[Directions for this task]:
Reproduce the data below in full and exclude every picture.

- - - -

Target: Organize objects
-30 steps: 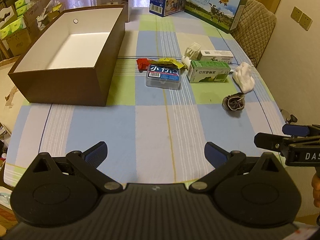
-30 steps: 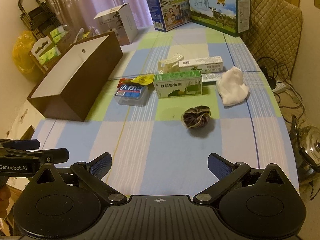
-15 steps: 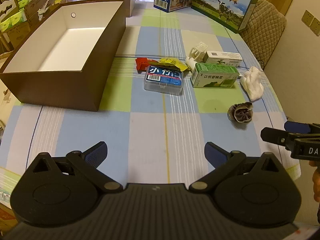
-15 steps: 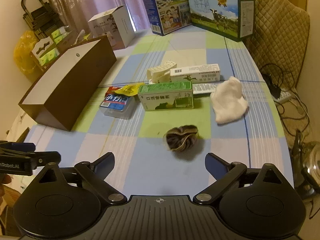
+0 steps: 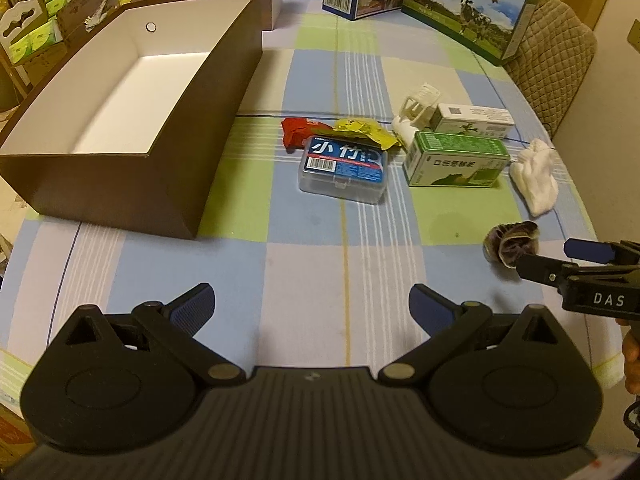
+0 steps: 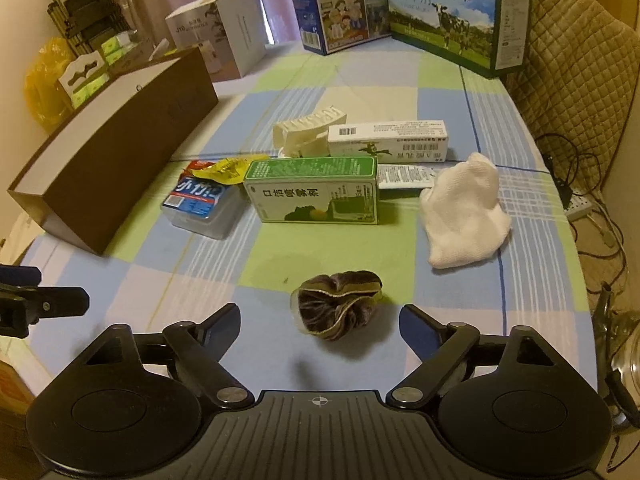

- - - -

[Final answer]:
Target: Organize objects
-30 steps: 
-30 steps: 
-15 steps: 
-15 steps: 
+0 steps: 
+0 steps: 

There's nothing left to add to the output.